**Task to carry out:** Tally the lines in the data below where the word "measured" appears, and give the tally alone.

**Dataset excerpt:**

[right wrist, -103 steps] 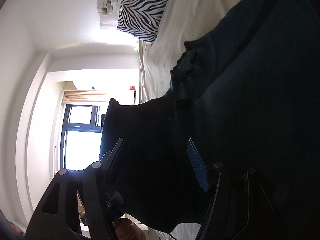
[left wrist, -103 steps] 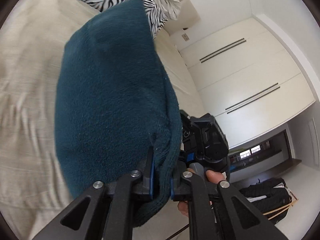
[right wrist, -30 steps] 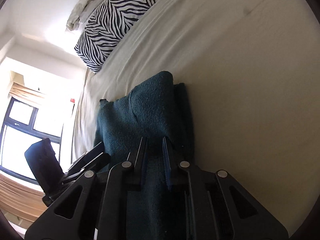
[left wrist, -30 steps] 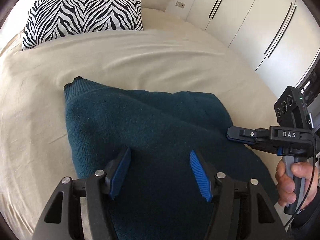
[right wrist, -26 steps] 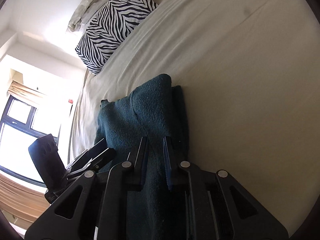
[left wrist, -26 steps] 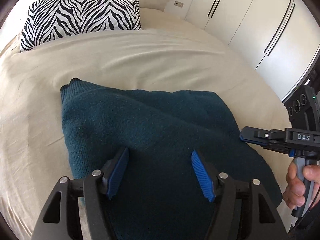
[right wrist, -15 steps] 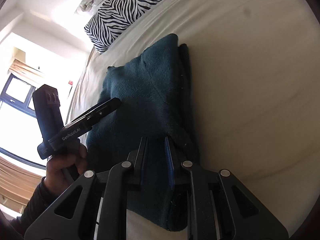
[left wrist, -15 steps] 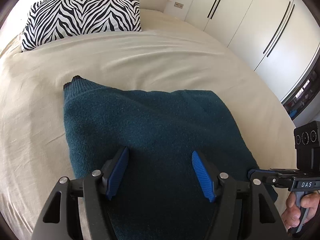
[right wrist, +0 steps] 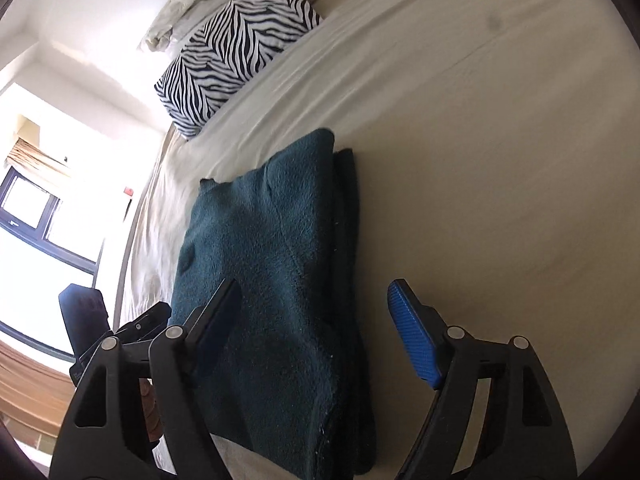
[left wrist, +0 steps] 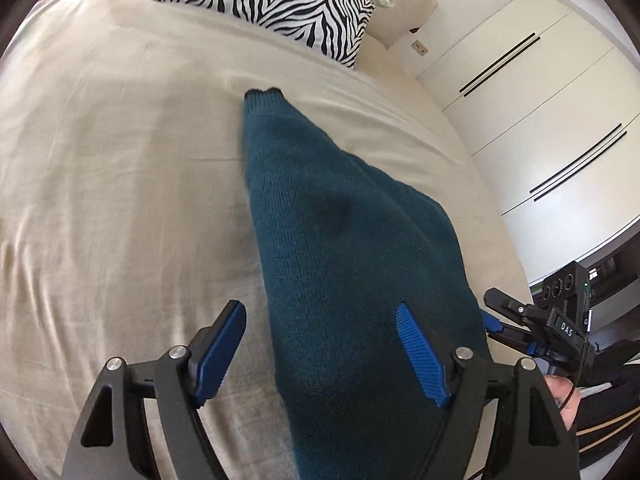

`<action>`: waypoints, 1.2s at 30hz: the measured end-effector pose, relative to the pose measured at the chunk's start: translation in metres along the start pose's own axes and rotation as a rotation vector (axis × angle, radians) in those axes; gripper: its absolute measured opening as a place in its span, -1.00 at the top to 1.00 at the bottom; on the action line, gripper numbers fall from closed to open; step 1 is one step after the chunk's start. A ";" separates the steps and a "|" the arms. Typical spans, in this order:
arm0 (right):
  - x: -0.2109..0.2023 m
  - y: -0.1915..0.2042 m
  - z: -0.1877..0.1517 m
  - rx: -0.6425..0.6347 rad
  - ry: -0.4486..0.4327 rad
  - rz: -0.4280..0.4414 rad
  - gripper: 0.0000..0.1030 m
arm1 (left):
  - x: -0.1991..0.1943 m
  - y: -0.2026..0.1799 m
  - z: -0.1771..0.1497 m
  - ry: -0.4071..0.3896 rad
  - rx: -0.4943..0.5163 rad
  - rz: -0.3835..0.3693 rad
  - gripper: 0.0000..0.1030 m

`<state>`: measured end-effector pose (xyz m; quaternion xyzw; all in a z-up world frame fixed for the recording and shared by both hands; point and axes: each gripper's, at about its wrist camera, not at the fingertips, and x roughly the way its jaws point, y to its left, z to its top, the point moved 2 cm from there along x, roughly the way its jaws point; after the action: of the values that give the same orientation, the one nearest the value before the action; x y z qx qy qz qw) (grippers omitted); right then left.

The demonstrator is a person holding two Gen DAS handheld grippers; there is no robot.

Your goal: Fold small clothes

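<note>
We find a dark teal knitted sweater [left wrist: 340,264] lying folded on the bed [left wrist: 120,160], near the bed's foot edge and well apart from the zebra-print pillow [left wrist: 272,4] at the head end. In the right wrist view the sweater [right wrist: 264,264] shows stacked layers along its right side, with a ribbed cuff or hem end pointing toward the pillow [right wrist: 236,48].

The left hand-held gripper [left wrist: 320,352] hangs over the sweater's near end; its jaws are opening and its blue pads [left wrist: 420,356] press on nothing, though fabric lies beneath and between them. The right hand-held gripper [right wrist: 312,328] likewise has its jaws opening, spread across the folded edge without contact that we can see. Behind the bed stand white wardrobe doors [left wrist: 540,120]. A crumpled pale sheet [right wrist: 192,4] lies beyond the pillow.
</note>
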<state>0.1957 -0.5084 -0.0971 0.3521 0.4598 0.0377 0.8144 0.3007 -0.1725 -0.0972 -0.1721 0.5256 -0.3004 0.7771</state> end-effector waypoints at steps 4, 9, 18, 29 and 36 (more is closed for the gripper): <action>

**Problem solution:** 2